Ok this is cool. It’s the same example that @Simeon first posted, but instead of supplying an array of transformations, it calculates the positions by referring to the gl_InstanceIDEXT variable (It’s the instance number).

Interestingly, I could only access this by setting instanced drawing on with #extension GL_EXT_draw_instanced: enable. @Simeon I’m a bit confused, I’d assumed that the Codea mesh API must have been adding this line to the shaders automatically for instanced drawing to be accessible in GLES 2.0? How are you getting the instanced drawing in GLES 2 if you’re not using this extension?

function setup()
    m = mesh()

    m:addRect(0,0,30,30)
    m:setColors(color(255,200,0))
    m.shader = shader(vert, frag)

    numInstances = 100

end

function draw()
    background(40, 40, 50)

    translate(WIDTH/2 - 200, HEIGHT/2 - 200)

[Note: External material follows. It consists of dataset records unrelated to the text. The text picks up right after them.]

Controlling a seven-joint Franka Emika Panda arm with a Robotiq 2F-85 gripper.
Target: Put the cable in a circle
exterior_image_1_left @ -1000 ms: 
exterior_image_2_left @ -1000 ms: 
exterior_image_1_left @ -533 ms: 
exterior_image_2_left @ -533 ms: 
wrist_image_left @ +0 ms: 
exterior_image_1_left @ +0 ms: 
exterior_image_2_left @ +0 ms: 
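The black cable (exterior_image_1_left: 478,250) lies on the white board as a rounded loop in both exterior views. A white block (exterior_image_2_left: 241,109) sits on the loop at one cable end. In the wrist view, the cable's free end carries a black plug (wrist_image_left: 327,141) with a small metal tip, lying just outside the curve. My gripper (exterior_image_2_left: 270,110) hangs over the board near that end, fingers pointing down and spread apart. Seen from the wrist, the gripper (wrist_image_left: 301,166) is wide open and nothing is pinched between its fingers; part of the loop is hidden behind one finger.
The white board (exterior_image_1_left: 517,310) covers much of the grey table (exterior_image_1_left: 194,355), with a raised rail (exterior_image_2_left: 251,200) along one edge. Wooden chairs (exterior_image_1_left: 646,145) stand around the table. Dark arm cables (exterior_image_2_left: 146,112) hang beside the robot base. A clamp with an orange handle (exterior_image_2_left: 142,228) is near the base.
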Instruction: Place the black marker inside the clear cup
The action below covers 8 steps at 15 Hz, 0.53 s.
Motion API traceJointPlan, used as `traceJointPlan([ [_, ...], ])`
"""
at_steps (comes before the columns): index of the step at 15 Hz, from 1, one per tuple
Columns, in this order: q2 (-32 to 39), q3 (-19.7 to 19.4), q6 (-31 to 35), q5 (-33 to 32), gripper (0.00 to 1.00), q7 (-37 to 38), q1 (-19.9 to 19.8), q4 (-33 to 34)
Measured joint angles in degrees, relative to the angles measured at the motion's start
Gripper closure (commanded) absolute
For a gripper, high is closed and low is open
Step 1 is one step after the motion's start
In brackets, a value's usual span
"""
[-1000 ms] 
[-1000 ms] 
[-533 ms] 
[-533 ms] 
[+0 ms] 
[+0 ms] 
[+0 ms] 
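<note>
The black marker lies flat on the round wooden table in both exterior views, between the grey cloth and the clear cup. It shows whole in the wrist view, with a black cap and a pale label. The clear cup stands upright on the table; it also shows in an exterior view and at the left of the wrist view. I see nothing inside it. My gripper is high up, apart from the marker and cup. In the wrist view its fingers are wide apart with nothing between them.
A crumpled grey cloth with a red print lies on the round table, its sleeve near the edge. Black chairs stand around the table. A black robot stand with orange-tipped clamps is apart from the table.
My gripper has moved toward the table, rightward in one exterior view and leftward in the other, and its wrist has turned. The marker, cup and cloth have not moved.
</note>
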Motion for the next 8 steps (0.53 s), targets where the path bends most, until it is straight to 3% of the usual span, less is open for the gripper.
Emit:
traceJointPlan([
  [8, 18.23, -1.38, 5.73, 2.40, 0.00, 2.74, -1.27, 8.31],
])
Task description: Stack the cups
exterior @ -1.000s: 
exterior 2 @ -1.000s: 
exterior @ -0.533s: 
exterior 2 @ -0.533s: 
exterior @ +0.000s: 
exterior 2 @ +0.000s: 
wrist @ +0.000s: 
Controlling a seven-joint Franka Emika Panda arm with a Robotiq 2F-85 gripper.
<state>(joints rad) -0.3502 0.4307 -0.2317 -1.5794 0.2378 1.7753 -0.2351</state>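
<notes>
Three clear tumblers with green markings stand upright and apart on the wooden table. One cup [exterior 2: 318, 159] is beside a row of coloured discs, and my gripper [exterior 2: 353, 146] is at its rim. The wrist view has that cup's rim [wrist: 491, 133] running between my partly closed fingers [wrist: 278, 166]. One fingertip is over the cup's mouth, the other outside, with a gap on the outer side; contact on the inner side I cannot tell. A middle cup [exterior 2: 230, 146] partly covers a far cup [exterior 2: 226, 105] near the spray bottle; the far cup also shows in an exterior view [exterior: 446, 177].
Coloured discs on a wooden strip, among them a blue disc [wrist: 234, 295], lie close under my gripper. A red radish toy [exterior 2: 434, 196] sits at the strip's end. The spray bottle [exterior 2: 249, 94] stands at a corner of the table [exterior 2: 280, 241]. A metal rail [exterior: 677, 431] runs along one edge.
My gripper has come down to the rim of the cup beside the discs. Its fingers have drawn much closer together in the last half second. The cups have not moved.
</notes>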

    -- mesh:draw can now take a number of instances
    -- it draws this many, instanced buffers can be
    -- used to differentiate each instance within a
    -- shader
    m:draw(numInstances)
end

vert=[[
#extension GL_EXT_draw_instanced: enable 

uniform mat4 modelViewProjection;

attribute vec4 position;
attribute vec4 color;

varying lowp vec4 vColor;

void main()
{
    vColor = color;
    float xOffset = mod(float(gl_InstanceIDEXT), 10.) * 40. - 2.5;
    float yOffset = float(gl_InstanceIDEXT / 10) * 40. - 2.5;
    vec4 offset = vec4(xOffset, yOffset, 0, 0);
    gl_Position = modelViewProjection * (position + offset);
}
]]

frag=[[

varying lowp vec4 vColor;

void main()
{
    gl_FragColor = vColor;
}
]]

@yojimbo2000 I took your code and added more instances so I could check the average frames per second. Both programs draw 16240 rects. The first program uses instanceing and the second just creates a mesh with that many rects. The instanceing runs at an average FPS of 54.5 while the non instanceing runs at an average of 59.6 . I think I did everything right.

displayMode(FULLSCREEN)
--54.5

function setup()
    m = mesh()
    m:addRect(0,0,4,4)
    m:setColors(color(255,200,0))
    m.shader = shader(vert, frag)
    numInstances = 140*116
    tot,cnt=0,0
end

function draw()
    background(40, 40, 50)
    fill(255)
    tot=tot+DeltaTime
    cnt=cnt+1
    text("Avg FPS  "..string.format("%.2f",cnt/tot),WIDTH/2,HEIGHT-50)
    text("numInstances  "..numInstances,WIDTH/2,HEIGHT-80)
    translate(30,50)
    m:draw(numInstances)
end

vert=[[
    #extension GL_EXT_draw_instanced: enable     
    uniform mat4 modelViewProjection;
    attribute vec4 position;
    attribute vec4 color;    
    varying lowp vec4 vColor;
    void main()
    {   vColor = color;
        float xOffset = mod(float(gl_InstanceIDEXT), 140.) * 5.;
        float yOffset = float(gl_InstanceIDEXT / 140) * 5.;
        vec4 offset = vec4(xOffset, yOffset, 0, 0);
        gl_Position = modelViewProjection * (position + offset);
    }
    ]]

frag=[[    
    varying lowp vec4 vColor;
    void main()
    {   gl_FragColor = vColor;
    }
    ]]

displayMode(FULLSCREEN)
--59.6

function setup()
    m = mesh()
    xs,ys=140,116
    for x=1,xs do
        for y=1,ys do
            m:addRect(x*5,y*5,4,4)
        end
    end
    m:setColors(color(255,200,0))
    numInstances = xs*ys
    tot,cnt=0,0
end

function draw()
    background(40, 40, 50)
    fill(255)
    tot=tot+DeltaTime
    cnt=cnt+1
    text("Avg FPS  "..string.format("%.2f",cnt/tot),WIDTH/2,HEIGHT-50)
    text("numInstances  "..numInstances,WIDTH/2,HEIGHT-80)
    translate(30,50)
    m:draw()
end

@yojimbo2000 I imagine the gl_InstanceID variable might only be available in #version 300 es shaders.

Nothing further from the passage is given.